[TASK PROMPT]
Look through the material that follows and show every line with the string "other".

________________________________________

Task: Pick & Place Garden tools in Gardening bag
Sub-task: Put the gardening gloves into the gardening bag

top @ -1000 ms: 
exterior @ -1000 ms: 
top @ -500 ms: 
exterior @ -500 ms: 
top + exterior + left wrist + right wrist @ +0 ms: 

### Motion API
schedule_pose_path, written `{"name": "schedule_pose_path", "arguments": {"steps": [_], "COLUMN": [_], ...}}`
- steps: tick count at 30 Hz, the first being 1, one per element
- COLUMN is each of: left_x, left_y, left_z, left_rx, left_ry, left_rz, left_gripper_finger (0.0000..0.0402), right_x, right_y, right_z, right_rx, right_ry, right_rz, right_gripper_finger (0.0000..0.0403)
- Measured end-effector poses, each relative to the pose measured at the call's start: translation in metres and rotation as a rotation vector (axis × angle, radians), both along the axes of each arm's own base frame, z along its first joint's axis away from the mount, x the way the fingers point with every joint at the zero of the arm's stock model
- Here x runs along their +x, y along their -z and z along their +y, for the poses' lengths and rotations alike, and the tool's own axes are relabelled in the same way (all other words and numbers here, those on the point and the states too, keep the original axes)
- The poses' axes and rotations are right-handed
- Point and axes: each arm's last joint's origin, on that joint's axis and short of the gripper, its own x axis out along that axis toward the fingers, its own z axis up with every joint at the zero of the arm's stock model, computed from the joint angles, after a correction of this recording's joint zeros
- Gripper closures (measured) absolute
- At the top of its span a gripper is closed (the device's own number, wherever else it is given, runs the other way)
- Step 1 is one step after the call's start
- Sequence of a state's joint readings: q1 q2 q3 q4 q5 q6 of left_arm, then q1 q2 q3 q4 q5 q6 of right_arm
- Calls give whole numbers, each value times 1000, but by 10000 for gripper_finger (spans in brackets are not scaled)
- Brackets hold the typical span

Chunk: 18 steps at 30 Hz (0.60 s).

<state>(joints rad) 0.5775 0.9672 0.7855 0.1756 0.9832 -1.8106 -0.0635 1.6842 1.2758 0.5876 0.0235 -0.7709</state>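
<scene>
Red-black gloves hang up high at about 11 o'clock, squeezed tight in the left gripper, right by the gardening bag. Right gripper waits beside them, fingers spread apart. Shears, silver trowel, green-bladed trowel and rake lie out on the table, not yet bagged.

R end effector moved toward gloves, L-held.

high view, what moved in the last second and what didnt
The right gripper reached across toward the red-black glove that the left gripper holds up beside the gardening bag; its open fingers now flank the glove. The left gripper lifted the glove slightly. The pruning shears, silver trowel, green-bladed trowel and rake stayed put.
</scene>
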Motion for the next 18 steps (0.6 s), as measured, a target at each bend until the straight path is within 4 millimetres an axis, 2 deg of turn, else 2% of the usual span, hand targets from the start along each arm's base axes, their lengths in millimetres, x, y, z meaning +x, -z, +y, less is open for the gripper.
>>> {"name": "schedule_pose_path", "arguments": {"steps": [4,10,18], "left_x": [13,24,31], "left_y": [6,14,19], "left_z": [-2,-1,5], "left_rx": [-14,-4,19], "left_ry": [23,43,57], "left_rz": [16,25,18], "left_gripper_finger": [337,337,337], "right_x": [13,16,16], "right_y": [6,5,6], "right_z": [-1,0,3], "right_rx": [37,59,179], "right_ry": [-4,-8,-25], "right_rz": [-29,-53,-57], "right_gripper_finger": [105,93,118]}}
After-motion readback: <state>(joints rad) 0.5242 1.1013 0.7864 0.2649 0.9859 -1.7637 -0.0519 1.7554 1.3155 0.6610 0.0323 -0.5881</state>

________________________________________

[EXERCISE SOLUTION]
- Here x runs along their +x, y along their -z and z along their +y, for the poses' lengths and rotations alike, and the tool's own axes are relabelled in the same way (all other words and numbers here, those on the point and the states too, keep the original axes)
- At the top of its span a gripper is closed (the device's own number, wherever else it is given, runs the other way)

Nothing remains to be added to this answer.